GBTA survey finds a significant increase in travel managers charged with strategic meetings management, risk management, and other responsibilities

Their titles might be Travel Director or Travel Manager, but more and more travel department heads are being charged with meetings management and other tasks, according to recent research from the Global Business Travel Association.

More than half (55 percent) of the travel directors responding to GBTA’s 2012 Travel Management Compensation and Benefits Survey said they are responsible for developing strategic meetings management programs in their companies, and there was a significant increase in travel managers charged with SMMP—42 percent of respondents in 2012 versus 33 percent in the 2011 survey. Meeting planning has also been added to the job responsibilities of an increasing number of respondents: 43 percent of overall respondents said they were responsible for meeting planning in 2012 and 2011, up from 39 percent in 2010.

At Apple Inc., Angie Henderson, global strategic meetings manager, says the SMMP “has always rolled up in to travel, which then reports in to finance.
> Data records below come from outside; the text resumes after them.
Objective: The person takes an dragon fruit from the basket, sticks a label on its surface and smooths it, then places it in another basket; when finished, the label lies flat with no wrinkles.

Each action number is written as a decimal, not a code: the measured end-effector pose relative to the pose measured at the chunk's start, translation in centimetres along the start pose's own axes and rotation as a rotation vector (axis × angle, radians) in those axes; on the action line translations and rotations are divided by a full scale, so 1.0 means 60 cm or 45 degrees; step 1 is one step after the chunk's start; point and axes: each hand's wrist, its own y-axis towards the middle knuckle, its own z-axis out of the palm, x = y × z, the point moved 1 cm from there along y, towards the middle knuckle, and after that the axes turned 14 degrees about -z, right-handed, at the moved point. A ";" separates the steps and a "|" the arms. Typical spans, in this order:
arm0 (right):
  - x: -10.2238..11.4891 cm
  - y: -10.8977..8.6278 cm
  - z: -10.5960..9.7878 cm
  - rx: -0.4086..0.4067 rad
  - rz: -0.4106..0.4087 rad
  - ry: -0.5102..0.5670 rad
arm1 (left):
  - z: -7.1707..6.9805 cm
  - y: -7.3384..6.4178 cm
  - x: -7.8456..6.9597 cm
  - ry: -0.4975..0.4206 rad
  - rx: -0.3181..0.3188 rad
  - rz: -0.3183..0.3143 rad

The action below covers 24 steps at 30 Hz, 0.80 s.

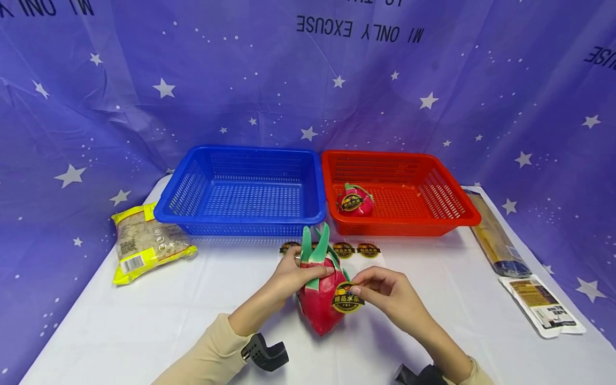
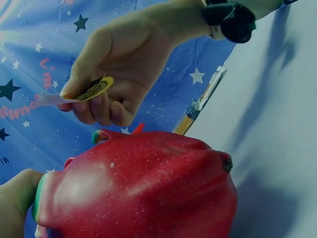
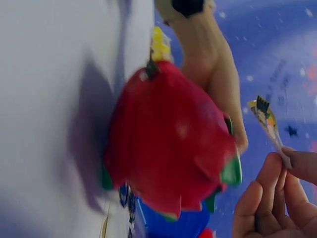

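Upright just above the white table, a red dragon fruit point(image 1: 320, 307) with green leaf tips on top is held by my left hand point(image 1: 291, 276), its thumb across the front and its fingers behind. My right hand point(image 1: 393, 297) pinches a round black-and-gold sticker point(image 1: 347, 298) between thumb and forefinger, at the fruit's right side. In the left wrist view the sticker point(image 2: 96, 90) hangs apart from the dragon fruit point(image 2: 143, 186), with a whitish strip under the thumb. The right wrist view shows the sticker point(image 3: 265, 118) nearly edge-on, beside the fruit point(image 3: 166, 141).
Behind the hands stand a blue basket point(image 1: 240, 218) and a red basket point(image 1: 409, 222); a stickered dragon fruit point(image 1: 362, 207) lies in the red one. A sheet with several stickers point(image 1: 368, 250) lies before them. Packaged food point(image 1: 149, 240) is at left, more packs point(image 1: 541, 305) at right.
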 end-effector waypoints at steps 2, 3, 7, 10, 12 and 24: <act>0.006 -0.002 0.013 0.008 -0.053 -0.066 | 0.000 0.001 -0.001 -0.008 -0.002 0.007; 0.008 -0.004 0.019 0.006 -0.071 -0.096 | 0.000 0.001 -0.001 -0.013 -0.001 0.009; 0.013 -0.007 0.042 -0.034 -0.185 -0.230 | 0.003 0.003 -0.002 -0.033 -0.012 0.024; 0.012 -0.008 0.057 -0.099 -0.261 -0.331 | 0.007 0.003 -0.003 -0.044 -0.021 0.030; 0.011 -0.008 0.065 -0.147 -0.288 -0.389 | 0.008 0.003 -0.003 -0.050 -0.022 0.030; 0.012 -0.009 0.091 -0.256 -0.347 -0.530 | 0.008 0.002 -0.004 -0.051 -0.028 0.026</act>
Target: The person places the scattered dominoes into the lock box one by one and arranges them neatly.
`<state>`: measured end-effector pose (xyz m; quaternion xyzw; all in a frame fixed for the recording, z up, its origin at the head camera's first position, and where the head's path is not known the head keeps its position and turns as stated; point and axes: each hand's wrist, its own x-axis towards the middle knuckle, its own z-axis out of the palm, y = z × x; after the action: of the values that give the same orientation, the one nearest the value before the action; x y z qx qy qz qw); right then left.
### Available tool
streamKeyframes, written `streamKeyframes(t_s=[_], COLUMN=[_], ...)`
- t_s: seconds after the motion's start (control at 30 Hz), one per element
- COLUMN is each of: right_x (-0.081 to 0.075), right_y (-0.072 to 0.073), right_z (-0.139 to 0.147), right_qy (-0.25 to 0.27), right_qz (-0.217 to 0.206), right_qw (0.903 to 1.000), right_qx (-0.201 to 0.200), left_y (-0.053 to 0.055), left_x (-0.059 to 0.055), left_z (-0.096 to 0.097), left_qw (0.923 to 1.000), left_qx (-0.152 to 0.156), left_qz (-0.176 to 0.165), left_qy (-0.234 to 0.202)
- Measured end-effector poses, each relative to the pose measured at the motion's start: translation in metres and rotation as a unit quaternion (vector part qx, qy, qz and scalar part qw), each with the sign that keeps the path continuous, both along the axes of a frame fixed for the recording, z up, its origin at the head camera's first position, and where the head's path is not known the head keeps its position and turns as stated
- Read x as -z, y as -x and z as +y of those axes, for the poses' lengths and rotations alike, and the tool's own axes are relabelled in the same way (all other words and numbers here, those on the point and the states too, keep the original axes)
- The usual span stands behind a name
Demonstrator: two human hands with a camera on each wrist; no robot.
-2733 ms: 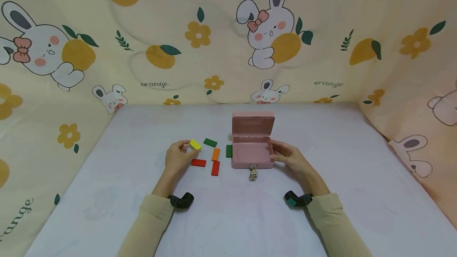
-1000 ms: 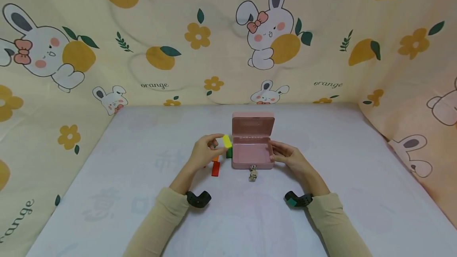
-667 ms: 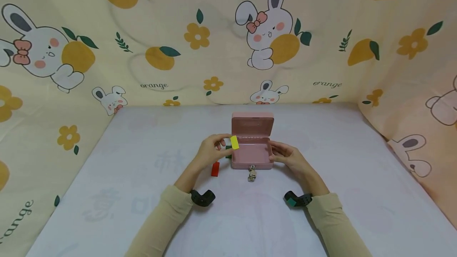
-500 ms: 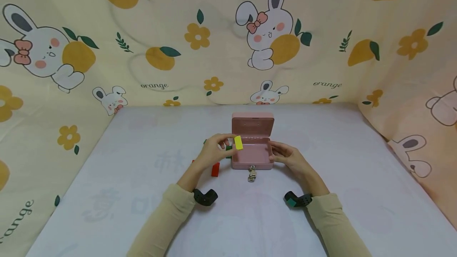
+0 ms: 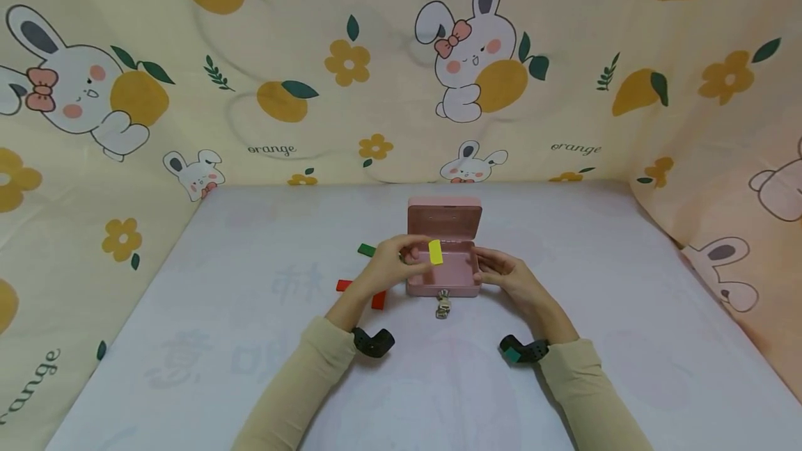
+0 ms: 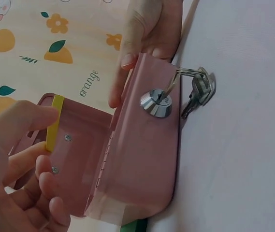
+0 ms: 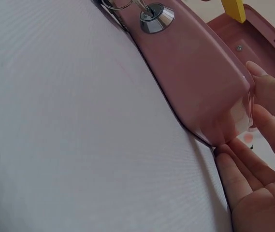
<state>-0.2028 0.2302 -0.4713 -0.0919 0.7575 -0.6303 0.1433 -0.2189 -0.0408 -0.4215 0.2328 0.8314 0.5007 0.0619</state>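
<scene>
My left hand pinches a flat yellow domino block between thumb and fingertips, upright over the left half of an open pink cash box. In the left wrist view the yellow block shows edge-on in front of the raised lid. My right hand holds the box's right wall, thumb at the top rim and other fingers along the outside, as the right wrist view shows. Keys hang from the lock on the box's front. The part of the box behind my left hand is hidden.
On the white table, left of the box, lie a green block and two red blocks, partly covered by my left hand and forearm. Another green block peeks out beside the box's left end. A printed cloth stands behind.
My left hand has carried the yellow block rightward from among the loose blocks to over the box. An orange block seen earlier is now hidden behind that hand. My right hand stays put.
</scene>
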Motion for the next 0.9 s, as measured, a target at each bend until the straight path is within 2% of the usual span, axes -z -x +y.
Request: streamKeyframes(t_s=[0.23, 0.4, 0.57, 0.67, 0.9], right_x=[-0.001, 0.0, -0.002, -0.002, 0.001], right_y=[0.0, 0.0, 0.0, 0.0, 0.001], right_z=[0.0, 0.002, 0.001, 0.0, 0.001], right_qy=[-0.003, -0.007, -0.006, -0.003, 0.004], right_qz=[-0.001, 0.001, 0.0, -0.009, -0.014], right_qw=[1.0, 1.0, 1.0, 0.9999, 0.9998], right_qx=[0.0, -0.001, 0.001, 0.005, 0.014], left_y=[0.003, 0.005, 0.006, 0.006, 0.006], left_x=[0.005, 0.007, 0.008, 0.008, 0.009], left_z=[0.007, 0.015, 0.022, 0.025, 0.033], left_qw=[0.9999, 0.9993, 0.9987, 0.9988, 0.9982], left_qx=[0.01, 0.025, 0.042, 0.046, 0.058], left_qz=[-0.006, 0.015, 0.026, 0.014, -0.008], left_qy=[0.011, 0.025, 0.01, 0.0, 0.014])
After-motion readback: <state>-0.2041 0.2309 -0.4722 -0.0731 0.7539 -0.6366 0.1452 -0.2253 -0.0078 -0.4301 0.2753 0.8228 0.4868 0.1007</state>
I feel we were one of the first large corporations that designed our meeting program in that fashion a long time ago. My boss, who is the global travel manager, has accountability for me and my team, who oversee all meetings.”

Judy Bauer, global leader, corporate travel, at Marsh & McLennan Companies, was charged with creating her company’s SMMP about two years ago. The company does not have a centralized meeting management department and is not planning to create one. (There are meeting planners in the marketing departments of each of its four operating companies.) She hired consultants to help her accomplish the task, and plans to hire a manager to oversee the SMMP. She estimates that once this is in place, SMM responsibilities will still be 25 percent of her role.

The increasing responsibilities don’t end with meetings. The GBTA survey also found that more travel directors are being asked to created green travel policies—36 percent in 2012 versus 32 percent in 2011. And more travel managers also take on that job—27 percent in 2012 versus 26 percent in 2011.

Another task that has fallen on travel directors is risk management: 68 percent said they are responsible for creating the company’s overall risk management programs in 2012, up from 56 percent in 2011. In addition, more travel directors are being put in charge of their companies’ overall corporate social responsibility programs—26 percent in 2012, up from 22 percent in 2011.